Il n’y avait aucune garantie quant à l’arrêt de la répression, à part la « parole » de Ben Ali. Ce n’était pas une simple parole, c’était même une incitation à aller dans la rue.
Avec le recul, je pense que Ben Al a misé sur un mauvais cheval. Il pensait qu’il pouvait refaire le coup de 1984 ; quand les tunisois sont descendu dans les rues pour acclamer Bourguiba. D’ailleurs il est à noter que dans son discours, il a employé des termes et références gaulliennes, bourguibiennes. Et pour la première fois Ben Ali a parlé en arabe dialectal tunisien comme Bourguiba. Tout me laisse penser (surtout quand j’ai découvert les vidéos des voitures de location le lendemain) qu’il a misé sur le fait que les tunisiens vont descendre dans la rue pour l’acclamer et demander les têtes de ceux qui l’ont « trompé » et le Trabelsi.
Je pense que Ben Ali voulait gagner du temps pour trouver des bouc émissaires à offrir au peuple révolté. Mais ne s’attendait pas à ce la contestation continue et demande son départ.
Tout me laisse penser aussi, que derrière les rideaux il a négocié les têtes à offrir, et qu’il a laissé filer certains et a empêché d’autre de quitter le territoire. Et je pense que c’est bien lui qui a donné l’ordre de disperser la foule dans l’avenue, et de reprendre la répression.  Mais voilà ! la zone d’ombre entoure encore les circonstances qui ont fait qu’il parte.  Je ne crois pas à la version de Tahrouni. Il y a surement du vrai, mais il y a aussi du faux et beaucoup de faits non révélés. La version de Grira m’a un peu plus convaincu, mais elle aussi manque de clarté. Je pense qu’effectivement, l’armée a eu un rôle. Mais quel était ce rôle-là ? Qui a tissé les fils par derrière.

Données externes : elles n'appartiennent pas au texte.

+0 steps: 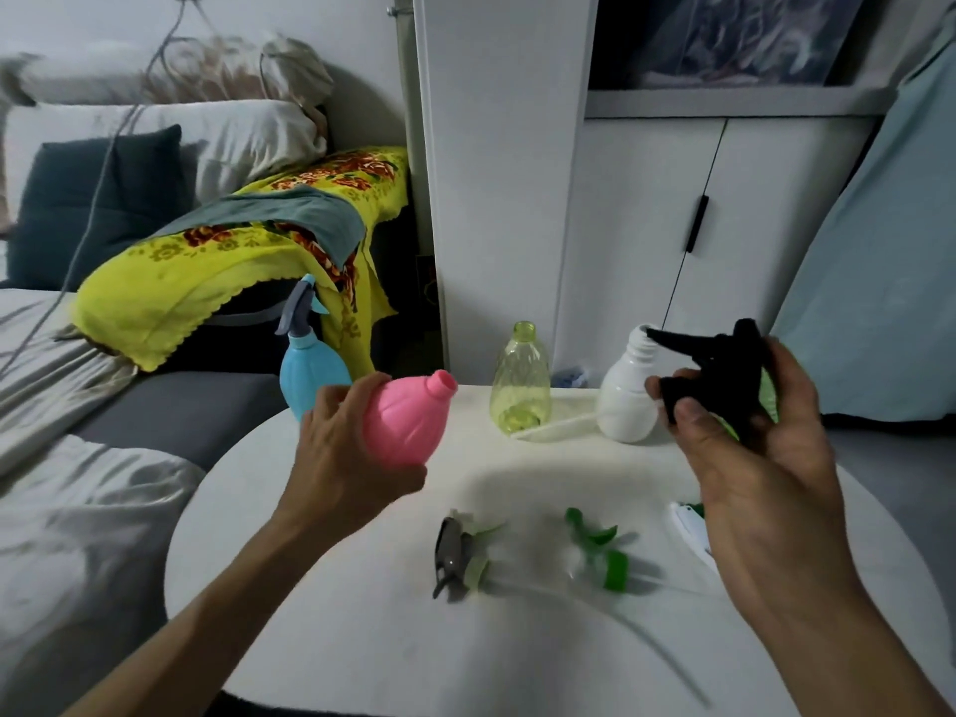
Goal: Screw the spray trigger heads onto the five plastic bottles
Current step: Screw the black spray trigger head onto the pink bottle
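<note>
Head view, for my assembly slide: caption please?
Left hand holds the tilted pink bottle while the right hand brings a black trigger head; only the blue bottle is capped.

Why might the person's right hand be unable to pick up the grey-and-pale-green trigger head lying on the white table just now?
Probably not yet: the right hand already grips a black trigger head, though nothing covers the grey-and-pale-green trigger head.

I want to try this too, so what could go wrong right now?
The pink bottle is tilted in the left hand, off the table, so the black trigger head in the right hand might go on crooked. Reaching across could also knock over the yellow-green bottle or the white bottle.
</note>
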A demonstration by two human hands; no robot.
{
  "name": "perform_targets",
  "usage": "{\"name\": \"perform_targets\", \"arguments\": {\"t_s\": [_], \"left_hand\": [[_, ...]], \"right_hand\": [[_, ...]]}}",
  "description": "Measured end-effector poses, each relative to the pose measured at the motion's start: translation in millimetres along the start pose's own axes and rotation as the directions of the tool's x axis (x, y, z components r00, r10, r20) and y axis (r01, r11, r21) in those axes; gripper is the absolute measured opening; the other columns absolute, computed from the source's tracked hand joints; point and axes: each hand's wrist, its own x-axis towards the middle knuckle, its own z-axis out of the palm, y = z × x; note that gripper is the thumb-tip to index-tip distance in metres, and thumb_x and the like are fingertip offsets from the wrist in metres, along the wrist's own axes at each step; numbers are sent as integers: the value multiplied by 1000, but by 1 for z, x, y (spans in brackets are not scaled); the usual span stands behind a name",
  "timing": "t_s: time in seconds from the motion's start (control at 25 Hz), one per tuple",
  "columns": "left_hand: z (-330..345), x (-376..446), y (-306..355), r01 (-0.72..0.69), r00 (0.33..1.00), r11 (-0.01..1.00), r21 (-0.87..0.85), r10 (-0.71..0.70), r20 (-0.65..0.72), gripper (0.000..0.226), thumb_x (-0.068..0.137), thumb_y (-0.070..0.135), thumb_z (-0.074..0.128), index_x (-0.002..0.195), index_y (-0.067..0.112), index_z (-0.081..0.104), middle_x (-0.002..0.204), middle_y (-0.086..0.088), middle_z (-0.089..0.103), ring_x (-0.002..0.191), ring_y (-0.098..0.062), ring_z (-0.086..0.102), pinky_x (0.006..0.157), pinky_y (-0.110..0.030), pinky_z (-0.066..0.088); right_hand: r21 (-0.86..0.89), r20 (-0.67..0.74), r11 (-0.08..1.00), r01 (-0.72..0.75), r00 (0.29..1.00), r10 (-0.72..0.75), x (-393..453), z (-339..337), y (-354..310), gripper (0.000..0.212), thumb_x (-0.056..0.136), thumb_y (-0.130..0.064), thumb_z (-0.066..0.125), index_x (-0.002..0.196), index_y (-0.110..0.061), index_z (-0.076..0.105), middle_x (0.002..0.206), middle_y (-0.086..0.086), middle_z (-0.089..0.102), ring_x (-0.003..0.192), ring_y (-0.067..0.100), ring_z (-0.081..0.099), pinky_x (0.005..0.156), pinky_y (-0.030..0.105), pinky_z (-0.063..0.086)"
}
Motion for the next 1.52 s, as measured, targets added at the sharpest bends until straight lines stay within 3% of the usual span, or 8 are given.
{"name": "perform_targets", "arguments": {"t_s": [0.56,0.76,0.88,1.04,1.16,1.24,1.32,1.52], "left_hand": [[-33,-67,31,-142,986,975,170,153,-57,97,48,46,86,134,22,48,125,-11,54,109,-35,46,82,-48,48],[-26,-69,42,-253,966,961,116,257,-27,100,49,53,80,137,27,41,133,-11,52,117,-37,45,88,-53,49],[-28,-66,40,-230,970,971,72,234,-61,96,50,53,77,136,25,44,131,-10,54,115,-35,45,87,-51,49],[-29,-66,35,-294,954,944,147,300,-23,94,52,51,76,137,28,43,133,-10,53,118,-36,43,88,-53,47],[-30,-63,32,-313,948,938,148,317,-6,94,52,50,79,137,27,44,133,-9,52,120,-35,41,89,-52,45],[-29,-64,32,-332,943,934,130,332,17,95,52,49,80,137,28,44,134,-7,50,121,-33,38,90,-50,44],[-28,-66,33,-334,942,937,99,332,35,95,51,52,77,138,31,42,134,-5,49,122,-31,37,89,-46,42],[-25,-69,37,-355,935,926,127,351,53,97,49,51,79,137,33,40,133,-8,51,120,-36,42,89,-52,46]], "right_hand": [[150,143,984,-95,987,73,-22,37,17,79,73,-1,65,143,-31,42,117,8,73,112,33,67,101,39,49],[-289,339,956,50,939,53,-43,48,31,51,77,-29,78,120,-41,54,115,-6,71,104,13,69,84,20,53],[-610,457,720,331,889,-21,-38,36,25,47,79,-41,77,120,-43,55,100,-20,71,100,-3,63,80,8,46],[-769,580,232,596,803,-140,-33,26,20,33,79,-35,79,111,-29,73,58,-8,55,55,16,49,52,25,37],[-754,648,-22,657,737,-194,-31,23,18,30,78,-42,75,102,-25,77,68,-4,58,66,21,47,64,30,25],[-719,686,0,695,709,-163,-32,20,18,32,81,-45,67,105,-24,73,101,1,67,96,26,56,79,37,37],[-656,723,244,714,688,-67,-34,21,18,33,90,-42,58,115,-22,65,120,-3,64,114,21,54,94,39,40],[-598,721,570,564,689,76,-42,23,26,23,91,-29,61,112,-34,52,107,-25,55,99,1,56,83,13,41]]}}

Les 3 jours qui ont suivi le départ ont été marqués par le couvre-feu, les soit disant scène de guerilla contre les forces spéciales du palais. Les mêmes forces que Tahrouni dit qu’ils l’ont rejoint le 14 janvier.
Encore une fois, je pense qu’il n’y avait pas de plan pré établi au départ de Ben Ali. Et que la scène de théâtre qui a duré 3 jour, n’avait comme but que de donner un temps additionnel à Ghanouchi et son gouvernement afin de redistribuer les cartes, comprendre ce qui se passe, et absorber les faits afin de reprendre le contrôle.

        Conclusion

La révolution tunisienne, n’avait pas de leader, ni d’héros. Elle a par contre des victimes, des martyrs, ce sont eux les héros, parce qu’ils ont payé le prix cash de leur engagement.
En revanche ceux qui se sont démarqué, et grâce à eux que la révolution a eu cette fin, ce sont bien les membres du gouvernement, les journalistes tunisiens, l’appareil d’état et Ben Ali. C’est grâce à leurs erreurs successifs, et leur mauvaises lectures des faits  qu’ils ont fait autant d’erreurs les conduisant à perdre le contrôle de ce qu’ils pensaient contrôler.
Il en sort quand même un bon enseignement : quand on règne par la peur et par la terreur on contrôle la réaction du peuple, il faut s’attendre à une perte total du contrôle quand ce peuple se débarrasse de sa peur. ; Il n’y a rien de nouveau certes, mais beaucoup ont semblé l’oublier, et semblent l’oublier aujourd’hui aussi.